What is expected:
Set out each line from the following listing that includes the word "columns".

Records to process:
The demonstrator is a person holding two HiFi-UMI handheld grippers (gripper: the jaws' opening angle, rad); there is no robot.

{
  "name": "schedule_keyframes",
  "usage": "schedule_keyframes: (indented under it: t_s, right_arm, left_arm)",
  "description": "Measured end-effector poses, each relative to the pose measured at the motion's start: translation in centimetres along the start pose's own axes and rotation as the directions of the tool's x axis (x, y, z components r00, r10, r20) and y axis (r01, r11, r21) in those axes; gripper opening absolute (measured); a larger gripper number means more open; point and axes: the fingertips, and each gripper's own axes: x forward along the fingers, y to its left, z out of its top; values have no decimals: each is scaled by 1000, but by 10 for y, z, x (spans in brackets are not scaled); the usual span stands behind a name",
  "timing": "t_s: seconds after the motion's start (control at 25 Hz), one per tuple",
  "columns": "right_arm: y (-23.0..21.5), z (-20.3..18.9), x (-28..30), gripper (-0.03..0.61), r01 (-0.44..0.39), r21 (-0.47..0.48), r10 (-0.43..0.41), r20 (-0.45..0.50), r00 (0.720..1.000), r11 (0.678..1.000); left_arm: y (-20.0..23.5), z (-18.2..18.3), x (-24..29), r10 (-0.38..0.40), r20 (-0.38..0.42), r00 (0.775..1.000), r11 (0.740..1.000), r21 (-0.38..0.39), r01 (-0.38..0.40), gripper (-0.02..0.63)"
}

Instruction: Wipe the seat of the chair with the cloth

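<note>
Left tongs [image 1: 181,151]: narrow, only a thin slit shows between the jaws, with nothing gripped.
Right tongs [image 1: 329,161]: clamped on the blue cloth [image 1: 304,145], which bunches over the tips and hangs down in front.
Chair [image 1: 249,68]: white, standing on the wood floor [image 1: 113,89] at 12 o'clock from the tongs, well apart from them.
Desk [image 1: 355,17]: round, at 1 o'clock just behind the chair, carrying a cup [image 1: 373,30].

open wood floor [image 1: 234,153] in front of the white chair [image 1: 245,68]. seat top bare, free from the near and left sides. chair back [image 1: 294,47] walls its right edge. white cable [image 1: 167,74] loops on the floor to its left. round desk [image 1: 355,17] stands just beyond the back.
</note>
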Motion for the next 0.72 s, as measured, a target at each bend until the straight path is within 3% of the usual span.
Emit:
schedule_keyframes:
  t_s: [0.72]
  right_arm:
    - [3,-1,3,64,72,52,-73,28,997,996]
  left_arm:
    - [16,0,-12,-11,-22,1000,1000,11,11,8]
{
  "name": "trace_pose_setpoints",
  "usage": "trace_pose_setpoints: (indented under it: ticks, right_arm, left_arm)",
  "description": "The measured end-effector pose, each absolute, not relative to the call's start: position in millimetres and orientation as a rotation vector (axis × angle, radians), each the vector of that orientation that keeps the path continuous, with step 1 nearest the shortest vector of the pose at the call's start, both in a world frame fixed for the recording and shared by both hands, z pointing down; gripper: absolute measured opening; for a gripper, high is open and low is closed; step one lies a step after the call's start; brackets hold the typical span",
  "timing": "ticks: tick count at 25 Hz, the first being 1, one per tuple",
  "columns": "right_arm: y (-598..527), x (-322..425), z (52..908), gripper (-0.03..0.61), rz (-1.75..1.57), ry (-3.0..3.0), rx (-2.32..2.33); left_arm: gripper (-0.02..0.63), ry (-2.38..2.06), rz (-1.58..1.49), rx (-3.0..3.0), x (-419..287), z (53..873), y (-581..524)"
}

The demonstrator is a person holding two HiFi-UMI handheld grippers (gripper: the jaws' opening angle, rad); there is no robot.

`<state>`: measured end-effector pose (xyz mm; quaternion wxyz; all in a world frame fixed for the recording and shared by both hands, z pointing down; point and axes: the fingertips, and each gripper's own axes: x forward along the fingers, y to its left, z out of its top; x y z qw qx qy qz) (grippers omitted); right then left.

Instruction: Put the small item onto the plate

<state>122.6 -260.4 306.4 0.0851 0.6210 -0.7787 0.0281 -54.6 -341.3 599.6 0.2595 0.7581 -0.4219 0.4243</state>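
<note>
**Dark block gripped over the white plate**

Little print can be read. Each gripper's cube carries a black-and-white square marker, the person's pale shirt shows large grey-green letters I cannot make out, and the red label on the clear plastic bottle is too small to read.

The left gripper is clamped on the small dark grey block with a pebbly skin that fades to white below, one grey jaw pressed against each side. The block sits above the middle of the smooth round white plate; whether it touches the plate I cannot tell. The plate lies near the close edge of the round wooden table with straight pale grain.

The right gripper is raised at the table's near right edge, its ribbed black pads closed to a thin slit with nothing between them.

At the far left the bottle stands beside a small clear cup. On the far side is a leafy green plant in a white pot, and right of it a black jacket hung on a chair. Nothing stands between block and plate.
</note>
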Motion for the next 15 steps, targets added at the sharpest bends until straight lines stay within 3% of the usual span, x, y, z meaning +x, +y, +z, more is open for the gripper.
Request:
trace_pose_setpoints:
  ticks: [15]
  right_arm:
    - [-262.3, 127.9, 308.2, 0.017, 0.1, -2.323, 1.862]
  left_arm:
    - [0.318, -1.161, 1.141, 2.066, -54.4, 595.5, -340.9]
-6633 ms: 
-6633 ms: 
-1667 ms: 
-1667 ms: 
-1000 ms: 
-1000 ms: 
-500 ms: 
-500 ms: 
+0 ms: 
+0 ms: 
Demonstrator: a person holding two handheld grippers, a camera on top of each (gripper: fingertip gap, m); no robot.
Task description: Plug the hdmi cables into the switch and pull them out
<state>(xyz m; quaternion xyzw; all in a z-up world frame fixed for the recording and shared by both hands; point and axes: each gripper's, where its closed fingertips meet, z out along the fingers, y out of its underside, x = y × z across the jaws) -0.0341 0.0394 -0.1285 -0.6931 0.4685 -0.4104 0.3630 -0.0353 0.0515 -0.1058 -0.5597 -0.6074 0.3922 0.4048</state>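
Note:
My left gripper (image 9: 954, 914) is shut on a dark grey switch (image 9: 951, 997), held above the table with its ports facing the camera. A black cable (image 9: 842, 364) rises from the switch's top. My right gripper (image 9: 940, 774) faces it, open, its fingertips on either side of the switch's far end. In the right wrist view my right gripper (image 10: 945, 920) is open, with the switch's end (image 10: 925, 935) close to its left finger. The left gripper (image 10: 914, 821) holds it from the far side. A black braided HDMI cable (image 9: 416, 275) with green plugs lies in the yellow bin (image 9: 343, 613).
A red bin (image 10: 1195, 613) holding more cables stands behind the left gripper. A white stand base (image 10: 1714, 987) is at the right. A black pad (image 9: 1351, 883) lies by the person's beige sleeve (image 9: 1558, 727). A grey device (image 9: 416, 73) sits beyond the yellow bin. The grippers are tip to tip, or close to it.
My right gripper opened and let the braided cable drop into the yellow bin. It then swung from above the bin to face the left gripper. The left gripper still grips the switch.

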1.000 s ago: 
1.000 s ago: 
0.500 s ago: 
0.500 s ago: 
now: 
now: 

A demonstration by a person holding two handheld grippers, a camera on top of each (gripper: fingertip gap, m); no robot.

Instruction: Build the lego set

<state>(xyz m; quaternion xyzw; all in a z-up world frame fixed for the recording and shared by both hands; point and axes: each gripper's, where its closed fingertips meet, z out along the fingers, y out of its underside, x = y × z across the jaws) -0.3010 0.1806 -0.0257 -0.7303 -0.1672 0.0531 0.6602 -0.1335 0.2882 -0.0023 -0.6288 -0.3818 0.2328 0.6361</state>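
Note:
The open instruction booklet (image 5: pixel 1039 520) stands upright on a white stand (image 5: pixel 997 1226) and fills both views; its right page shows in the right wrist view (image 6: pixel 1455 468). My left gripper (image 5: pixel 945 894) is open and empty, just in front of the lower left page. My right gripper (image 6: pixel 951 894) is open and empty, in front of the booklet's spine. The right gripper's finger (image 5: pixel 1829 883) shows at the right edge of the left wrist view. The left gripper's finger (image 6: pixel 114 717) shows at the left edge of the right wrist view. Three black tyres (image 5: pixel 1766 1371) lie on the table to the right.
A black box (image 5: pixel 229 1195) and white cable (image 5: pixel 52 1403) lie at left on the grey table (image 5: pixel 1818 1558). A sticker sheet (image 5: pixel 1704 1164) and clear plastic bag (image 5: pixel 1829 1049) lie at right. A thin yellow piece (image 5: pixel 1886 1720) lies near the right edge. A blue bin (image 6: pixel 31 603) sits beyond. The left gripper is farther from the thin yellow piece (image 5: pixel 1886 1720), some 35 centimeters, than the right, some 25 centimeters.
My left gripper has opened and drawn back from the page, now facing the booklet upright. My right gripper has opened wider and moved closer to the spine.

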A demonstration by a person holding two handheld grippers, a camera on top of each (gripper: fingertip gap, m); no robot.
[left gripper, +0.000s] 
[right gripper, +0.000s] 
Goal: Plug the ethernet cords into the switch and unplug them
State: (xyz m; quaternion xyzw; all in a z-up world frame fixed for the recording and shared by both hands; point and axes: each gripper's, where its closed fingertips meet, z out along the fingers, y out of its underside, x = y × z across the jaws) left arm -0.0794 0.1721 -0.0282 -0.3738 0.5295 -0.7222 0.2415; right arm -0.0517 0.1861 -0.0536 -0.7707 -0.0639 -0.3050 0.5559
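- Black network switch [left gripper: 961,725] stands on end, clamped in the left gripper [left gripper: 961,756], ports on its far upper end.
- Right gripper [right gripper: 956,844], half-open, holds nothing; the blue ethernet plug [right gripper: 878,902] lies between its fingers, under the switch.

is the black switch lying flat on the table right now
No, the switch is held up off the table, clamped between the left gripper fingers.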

Output below:
  "columns": "right_arm: y (-23.0..21.5), z (-20.3..18.9), x (-28..30), gripper (-0.03..0.61), r01 (-0.44..0.39), r21 (-0.47..0.48), r10 (-0.43..0.41), r20 (-0.45..0.50), r00 (0.720..1.000), r11 (0.678..1.000); left_arm: y (-20.0..23.5), z (-18.2..18.3), x (-24..29), r10 (-0.38..0.40), r20 (-0.38..0.42), r00 (0.775..1.000), r11 (0.740..1.000), r21 (-0.38..0.39), r01 (-0.38..0.40), gripper (-0.02..0.63)"
  "columns": "right_arm: y (-598..527), x (-322..425), z (52..908), gripper (-0.03..0.61), rz (-1.75..1.57), ry (-3.0..3.0), rx (-2.32..2.33); left_arm: gripper (-0.02..0.63), ry (-2.38..2.06), rz (-1.58..1.49), rx (-3.0..3.0), x (-419..287), z (53..873), y (-581..524)"

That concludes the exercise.